Shaw ignored him. Or rather, he acted as though he was ignoring him. In truth, every sense, every inch of him, every second of awareness was focused on the sounds Fairwind made, his presence, and the shape of him in the darkness as they climbed out of the hollow together. The proof that he wasn’t alone. Shaw kept Fairwind in his line of sight at all times while they walked, and if he could feel his heart start to hammer in his chest whenever the darkness became too thick between them, well, it was only because he felt responsible for bringing the man back alive. Nothing more.
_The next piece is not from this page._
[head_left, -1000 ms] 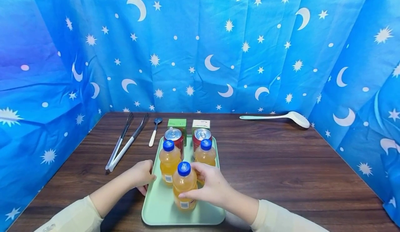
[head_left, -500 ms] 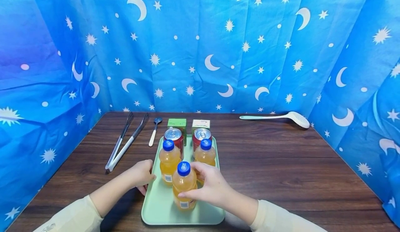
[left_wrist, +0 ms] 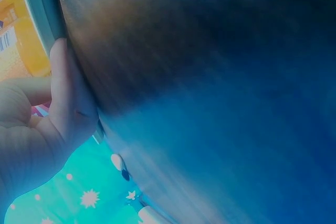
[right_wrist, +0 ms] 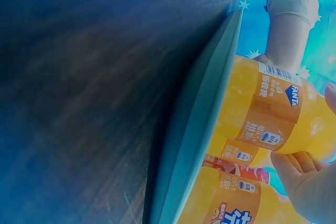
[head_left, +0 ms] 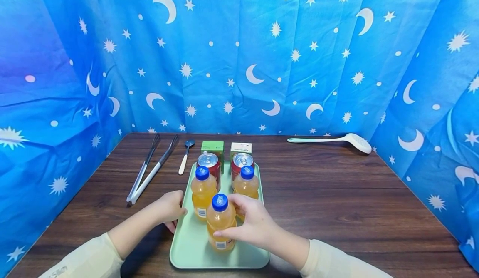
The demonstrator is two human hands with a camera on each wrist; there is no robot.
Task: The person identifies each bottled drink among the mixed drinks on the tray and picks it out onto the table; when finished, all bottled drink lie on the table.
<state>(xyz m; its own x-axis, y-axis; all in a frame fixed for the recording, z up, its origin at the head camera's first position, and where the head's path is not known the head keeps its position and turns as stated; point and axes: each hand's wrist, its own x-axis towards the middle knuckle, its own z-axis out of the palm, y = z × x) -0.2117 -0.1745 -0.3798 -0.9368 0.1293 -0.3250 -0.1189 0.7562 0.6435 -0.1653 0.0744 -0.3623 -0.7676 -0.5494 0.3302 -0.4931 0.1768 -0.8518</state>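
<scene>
While starry cloth (head_left: pixel 224 24) borders it, the table (head_left: pixel 329 194) bears a tray (head_left: pixel 188 253)

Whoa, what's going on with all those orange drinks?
A person's right grip is round the front bottle, which stands upright on the green tray. Their left grip holds the tray's left edge. Behind that bottle stand two more bottles, two red cans and two boxes. Tongs and a spoon lie to the left.
</scene>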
**Notes for the Chapter:**

> I wanted to put the notes at the end of the first chapter, rather than the beginning, because I thought it flowed better that way. The quote provided in the summary is an excerpt from the poem _Ghost House_ , by Robert Frost.
> 
> This story was started last year, 3 days before Halloween. I ran out of time and decided to save it for this year. As of right now I don't know how many chapters it will end up being. Additionally, I make no guarantees as to the actual scariness of this story, since it's all relative and these are things that _I_ prefer in my horror. I have no interest in slashers.
> 
> Please be aware that there are elements in later chapters which may be disturbing to some readers, but have not been tagged yet. That's because they're not written. Once I have a better idea of which tags will be most appropriate, I'll add them in as needed.
> 
> Be patient with what may seem like out-of-character behavior, remember this is a scary story.


	2. Chapter 2

Shaw wanted to believe that it was the following day when he finally reached the point of exhaustion, but he had long since lost track of the time. Of days at all, really. It could have been weeks. Months, even. He and Fairwind walked through the woods, no signs of life other than their own breathing, and the occasional glances at one another to ensure that they weren’t suddenly, terrifyingly alone. More than once he’d felt the back of Fairwind’s hand brush his own, and he thought at first that it must have been an accident. When he realized it wasn’t, a part of him was determined to believe that Fairwind was checking in for his own comfort. It wasn’t until he caught a pitying look in the near-darkness that Shaw knew it was for him.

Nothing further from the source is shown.